Dataset section
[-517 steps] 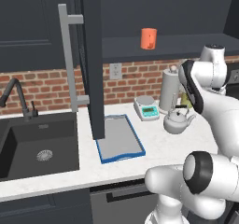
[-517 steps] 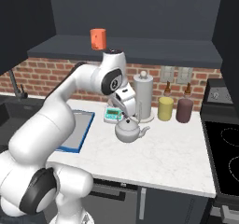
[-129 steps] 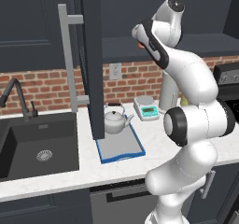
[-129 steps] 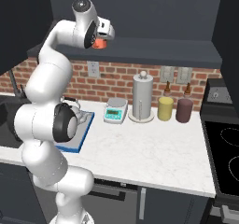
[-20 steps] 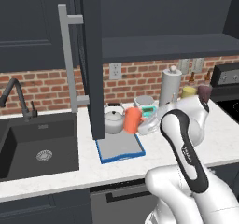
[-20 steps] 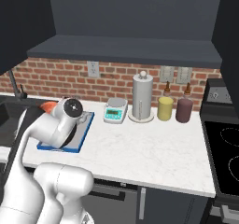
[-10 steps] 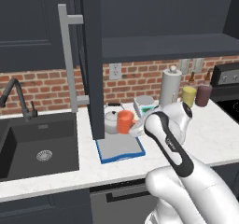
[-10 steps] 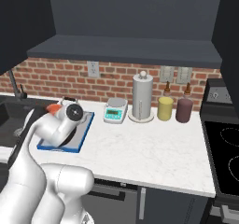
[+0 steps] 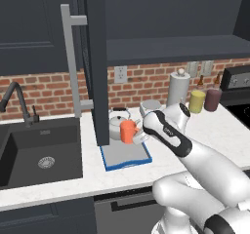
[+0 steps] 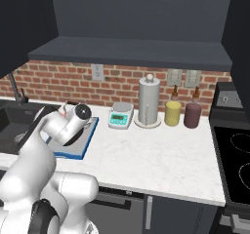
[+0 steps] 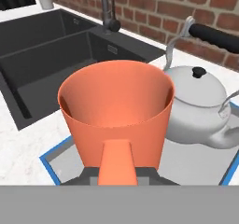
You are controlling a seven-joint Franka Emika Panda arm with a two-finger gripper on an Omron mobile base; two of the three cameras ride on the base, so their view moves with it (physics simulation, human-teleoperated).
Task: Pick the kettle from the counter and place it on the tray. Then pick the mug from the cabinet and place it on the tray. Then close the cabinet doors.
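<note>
The mug [image 9: 128, 131] stands upright in the left base view, its long axis vertical and its open mouth up, held over the near part of the tray [image 9: 128, 160] just in front of the kettle [image 9: 115, 125]; whether its base touches the tray I cannot tell. In the hand view the mug [image 11: 117, 115] has its handle turned straight toward the camera, and the kettle [image 11: 196, 107] sits behind it to the right, lid knob up, arched handle above, spout running off to the right edge. The gripper [image 9: 139, 136] comes at the mug from the right side, level with it, and the jaws are closed on the mug at its handle side. The white arm reaches low and leftward across the counter [image 9: 210, 130], its forearm sloping down from the wrist toward the base. A cabinet door [image 9: 95, 62] hangs open just left of the tray, and the sink [image 9: 39, 150] lies further left.
</note>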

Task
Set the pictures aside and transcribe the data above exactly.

The completed task
[-517 steps] 
[-517 steps] 
[-129 steps] 
[-129 steps] 
[-20 steps] 
[-20 steps] 
[-10 steps] 
[-10 steps] 
[+0 steps] 
[+0 steps] 
[+0 steps] 
You are controlling a seven-joint Franka Emika Panda arm with a two-finger gripper on an Omron mobile base; two of the three cameras ride on the base, so their view moves with it (physics simulation, human-teleoperated).
Task: Pick the kettle from the counter and place it on the tray. Then pick the mug from the cabinet and place it on the tray. Then close the cabinet doors.
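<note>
The mug [image 9: 128, 131] stands upright in the left base view, its long axis vertical and its open mouth up, held over the near part of the tray [image 9: 128, 160] just in front of the kettle [image 9: 115, 125]; whether its base touches the tray I cannot tell. In the hand view the mug [image 11: 117, 115] has its handle turned straight toward the camera, and the kettle [image 11: 196, 107] sits behind it to the right, lid knob up, arched handle above, spout running off to the right edge. The gripper [image 9: 139, 136] comes at the mug from the right side, level with it, and the jaws are closed on the mug at its handle side. The white arm reaches low and leftward across the counter [image 9: 210, 130], its forearm sloping down from the wrist toward the base. A cabinet door [image 9: 95, 62] hangs open just left of the tray, and the sink [image 9: 39, 150] lies further left.
</note>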

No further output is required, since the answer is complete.